• _WORK TO BE COMPLETED_: Gather, from the listing beneath this task, every line holding the string "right".

+++

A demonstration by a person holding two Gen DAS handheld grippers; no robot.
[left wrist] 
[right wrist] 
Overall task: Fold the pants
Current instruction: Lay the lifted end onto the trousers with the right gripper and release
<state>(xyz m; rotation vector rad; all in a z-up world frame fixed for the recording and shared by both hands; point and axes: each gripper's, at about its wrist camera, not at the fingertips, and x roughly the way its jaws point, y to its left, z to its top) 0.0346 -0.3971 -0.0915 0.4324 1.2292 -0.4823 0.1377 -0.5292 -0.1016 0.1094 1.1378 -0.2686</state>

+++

• _SOLUTION BELOW_:
[right wrist] 
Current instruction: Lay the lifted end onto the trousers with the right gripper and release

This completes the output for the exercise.